## Your instructions:
Scan the entries for lines containing the string "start". Reply with how many there are, and nothing else.

··· Exercise data

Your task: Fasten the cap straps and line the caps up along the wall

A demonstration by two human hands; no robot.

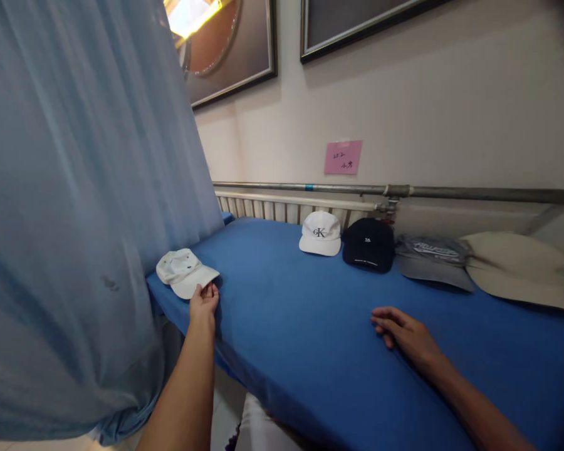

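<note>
At the left end of the blue-covered table (282,313), my left hand (205,298) pinches the brim of a white cap (181,269), thumb above and fingers partly hidden beneath. My right hand (399,332) hovers over the middle of the cloth with loosely curled fingers apart and nothing in them. Along the wall side sit a white cap with black letters (320,232), a black cap (368,244), a grey cap with white lettering (433,258) and a beige cap (521,266) at the far right.
A blue curtain (75,219) hangs on the left, beside the white cap. Behind the table run a metal pipe (348,188) and a radiator (263,208). A pink note (343,157) and framed pictures are on the wall.
</note>
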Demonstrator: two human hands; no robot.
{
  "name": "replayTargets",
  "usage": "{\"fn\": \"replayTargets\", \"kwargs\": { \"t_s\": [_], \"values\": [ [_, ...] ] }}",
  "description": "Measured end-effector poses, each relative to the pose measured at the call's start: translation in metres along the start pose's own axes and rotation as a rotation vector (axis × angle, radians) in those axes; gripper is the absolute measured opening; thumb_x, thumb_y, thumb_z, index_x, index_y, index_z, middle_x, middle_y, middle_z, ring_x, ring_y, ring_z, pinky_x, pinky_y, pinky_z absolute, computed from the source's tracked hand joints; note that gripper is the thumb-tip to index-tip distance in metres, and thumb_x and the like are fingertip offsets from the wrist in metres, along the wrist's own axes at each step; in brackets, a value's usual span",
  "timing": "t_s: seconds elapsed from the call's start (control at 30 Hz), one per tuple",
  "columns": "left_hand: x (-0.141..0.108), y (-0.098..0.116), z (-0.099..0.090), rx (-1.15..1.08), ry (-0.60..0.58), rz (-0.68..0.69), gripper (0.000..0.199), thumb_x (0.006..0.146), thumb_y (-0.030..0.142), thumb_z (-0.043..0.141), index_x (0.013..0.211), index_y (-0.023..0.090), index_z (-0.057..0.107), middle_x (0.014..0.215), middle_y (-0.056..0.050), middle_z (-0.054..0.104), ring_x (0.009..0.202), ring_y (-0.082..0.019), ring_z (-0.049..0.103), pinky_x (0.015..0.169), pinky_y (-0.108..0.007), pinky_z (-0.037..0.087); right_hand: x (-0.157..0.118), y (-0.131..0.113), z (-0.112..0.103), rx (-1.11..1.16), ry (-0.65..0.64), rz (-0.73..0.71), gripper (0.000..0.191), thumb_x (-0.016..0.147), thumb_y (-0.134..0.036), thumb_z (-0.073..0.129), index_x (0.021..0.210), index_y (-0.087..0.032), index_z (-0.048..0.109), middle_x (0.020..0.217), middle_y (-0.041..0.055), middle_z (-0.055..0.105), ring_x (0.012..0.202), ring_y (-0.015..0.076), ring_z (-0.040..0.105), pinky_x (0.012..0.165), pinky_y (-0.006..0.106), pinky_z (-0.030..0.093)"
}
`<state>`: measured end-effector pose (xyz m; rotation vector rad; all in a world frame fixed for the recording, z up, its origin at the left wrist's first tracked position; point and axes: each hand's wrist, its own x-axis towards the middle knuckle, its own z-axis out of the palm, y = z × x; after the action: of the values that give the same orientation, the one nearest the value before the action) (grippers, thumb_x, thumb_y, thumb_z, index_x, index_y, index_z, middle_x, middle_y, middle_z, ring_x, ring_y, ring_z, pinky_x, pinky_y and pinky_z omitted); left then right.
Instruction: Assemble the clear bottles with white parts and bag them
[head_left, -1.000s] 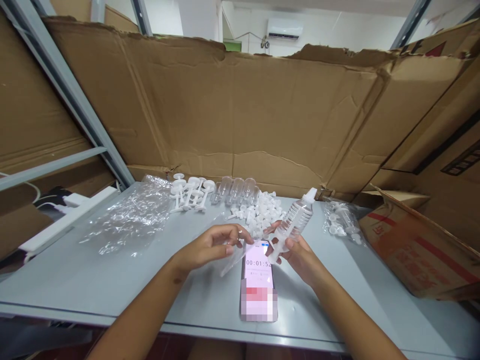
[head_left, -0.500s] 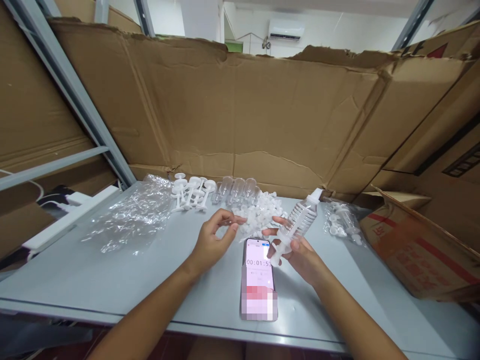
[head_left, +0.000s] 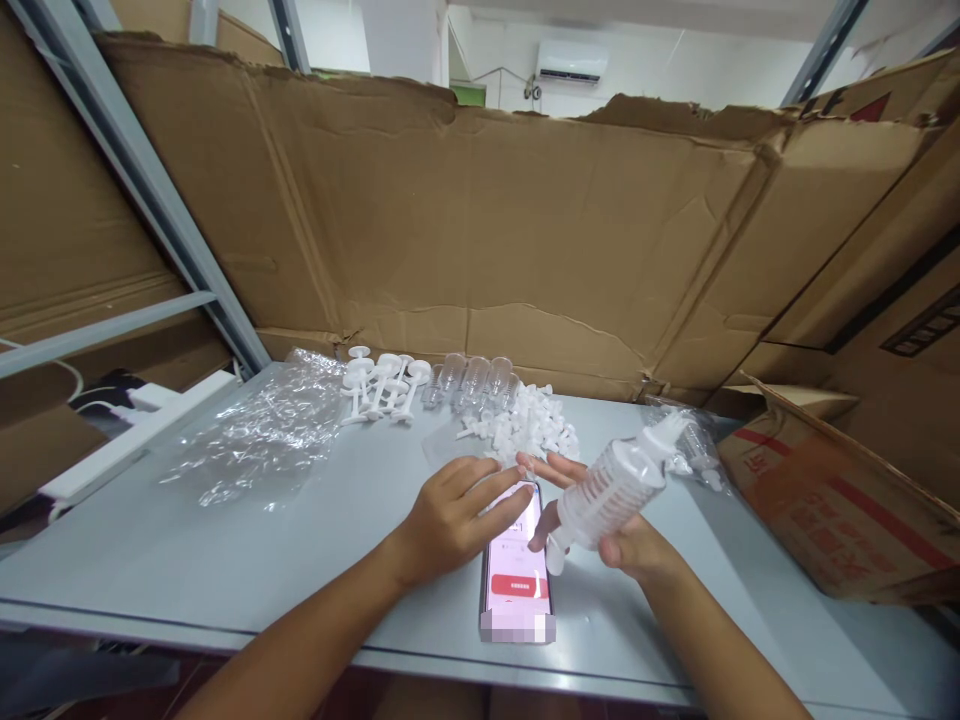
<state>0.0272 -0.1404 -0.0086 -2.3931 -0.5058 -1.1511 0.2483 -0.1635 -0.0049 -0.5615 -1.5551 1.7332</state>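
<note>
Syringe-shaped container: a clear, ridged plastic barrel with a white nozzle [head_left: 615, 490], tilted above the table, its nozzle pointing up and away to the right; its outline is blurred.
Right hand: the right hand [head_left: 641, 548] grips the barrel between thumb and fingers, with other fingers stretched out toward the left.
Left hand: the left hand [head_left: 457, 515] hangs palm down over the phone's upper left, fingers extended and close together, tips near the right hand's fingertips; whether they pinch anything I cannot tell.
Phone: a slim phone with a lit pinkish screen and red button [head_left: 517, 560], flat below both hands, partly covered.
White bits: a heap of small white plastic pieces [head_left: 532, 420], just beyond the fingertips.
Clear tubes: transparent plastic cylinders [head_left: 476, 380], behind and left of the heap.
Plungers: white plastic rods with round discs [head_left: 382, 385], left of the tubes.
Bags: a crumpled clear plastic bag [head_left: 277, 430] at left; a filled clear plastic bag [head_left: 701, 455] at right, partly behind the nozzle.
Surroundings: grey tabletop [head_left: 225, 570], brown cardboard wall [head_left: 480, 220] behind, open brown carton with red print [head_left: 840, 500] at right.
</note>
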Motion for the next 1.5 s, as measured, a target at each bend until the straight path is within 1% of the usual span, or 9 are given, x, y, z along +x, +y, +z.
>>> {"fn": "replayTargets", "kwargs": {
  "t_s": [0.17, 0.43, 0.63, 0.8, 0.97, 1.1, 1.23, 1.33, 1.5],
  "values": [
    [0.002, 0.007, 0.002, 0.041, -0.101, 0.006, 0.018, 0.081, 0.019, 0.054, 0.098, 0.019, 0.058, 0.1, -0.006, 0.066, 0.08, -0.018, 0.057, 0.069, -0.032, 0.046, -0.005, -0.008, -0.001, -0.224, 0.002, 0.09, 0.09, 0.063, -0.055, 0.067, 0.138, -0.023, 0.029, 0.101, 0.0123, 0.064, 0.087, 0.026, 0.062, 0.082, 0.045, 0.044],
    [0.0, 0.013, 0.005, -0.015, -0.264, 0.068, 0.019, 0.085, 0.018, 0.047, 0.102, 0.015, 0.054, 0.088, -0.008, 0.062, 0.071, -0.016, 0.054, 0.064, -0.03, 0.047, -0.003, -0.012, 0.0, -0.538, 0.032, -0.002, 0.073, 0.072, -0.047, 0.063, 0.135, -0.022, 0.035, 0.138, 0.0127, 0.037, 0.121, 0.0304, 0.041, 0.1, 0.047, 0.029],
    [0.001, 0.014, 0.005, -0.072, -0.31, 0.048, 0.032, 0.086, 0.042, 0.043, 0.096, 0.013, 0.054, 0.08, -0.008, 0.058, 0.07, -0.018, 0.052, 0.062, -0.032, 0.044, -0.001, -0.015, -0.001, -0.609, 0.075, -0.002, 0.06, 0.077, -0.045, 0.058, 0.129, -0.021, 0.043, 0.131, 0.0113, 0.047, 0.117, 0.0301, 0.045, 0.099, 0.047, 0.032],
    [0.0, 0.008, 0.004, -0.049, -0.294, 0.028, 0.035, 0.086, 0.047, 0.039, 0.087, 0.015, 0.054, 0.069, -0.004, 0.053, 0.062, -0.017, 0.047, 0.054, -0.03, 0.035, 0.0, -0.013, -0.006, -0.654, 0.161, 0.009, 0.055, 0.075, -0.041, 0.061, 0.124, -0.02, 0.048, 0.122, 0.0098, 0.055, 0.107, 0.0289, 0.052, 0.095, 0.045, 0.037],
    [-0.001, 0.005, 0.007, 0.091, -0.203, -0.2, 0.018, 0.086, 0.025, 0.045, 0.071, 0.018, 0.052, 0.062, -0.002, 0.051, 0.058, -0.015, 0.045, 0.055, -0.029, 0.032, 0.002, -0.01, -0.008, -0.674, 0.207, 0.021, 0.049, 0.074, -0.039, 0.063, 0.118, -0.02, 0.053, 0.109, 0.0086, 0.06, 0.099, 0.0279, 0.055, 0.089, 0.043, 0.041],
    [-0.003, 0.004, 0.008, 0.149, -0.125, -0.428, 0.007, 0.082, 0.017, 0.049, 0.075, 0.018, 0.051, 0.069, -0.002, 0.054, 0.063, -0.014, 0.049, 0.057, -0.027, 0.035, 0.003, -0.01, -0.005, -0.695, 0.198, 0.019, 0.043, 0.073, -0.035, 0.064, 0.113, -0.021, 0.056, 0.105, 0.0076, 0.062, 0.094, 0.0266, 0.056, 0.088, 0.041, 0.041],
    [-0.001, -0.001, 0.005, 0.029, -0.29, -0.676, 0.006, 0.08, 0.022, 0.047, 0.075, 0.019, 0.049, 0.071, 0.0, 0.056, 0.066, -0.015, 0.051, 0.059, -0.027, 0.035, 0.004, -0.012, -0.001, -0.706, 0.192, 0.015, 0.045, 0.072, -0.035, 0.066, 0.113, -0.021, 0.056, 0.102, 0.0072, 0.062, 0.092, 0.0264, 0.057, 0.085, 0.04, 0.042],
    [0.002, -0.005, 0.003, -0.092, -0.401, -0.733, 0.018, 0.08, 0.021, 0.042, 0.063, 0.02, 0.043, 0.061, 0.002, 0.052, 0.061, -0.014, 0.048, 0.058, -0.027, 0.033, 0.006, -0.013, 0.001, -0.749, 0.214, 0.026, 0.047, 0.071, -0.034, 0.065, 0.115, -0.022, 0.055, 0.097, 0.006, 0.063, 0.086, 0.0248, 0.057, 0.08, 0.038, 0.044],
    [0.004, -0.008, 0.0, -0.251, -0.298, -0.805, 0.02, 0.079, 0.021, 0.041, 0.059, 0.019, 0.038, 0.058, 0.002, 0.046, 0.058, -0.012, 0.044, 0.056, -0.025, 0.032, 0.01, -0.011, 0.001, -0.836, 0.328, 0.016, 0.046, 0.07, -0.036, 0.067, 0.113, -0.024, 0.057, 0.105, 0.006, 0.062, 0.086, 0.0238, 0.057, 0.073, 0.033, 0.046]
  ]
}}
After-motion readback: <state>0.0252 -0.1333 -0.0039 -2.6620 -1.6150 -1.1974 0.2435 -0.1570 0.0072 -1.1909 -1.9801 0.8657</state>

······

## Answer box:
2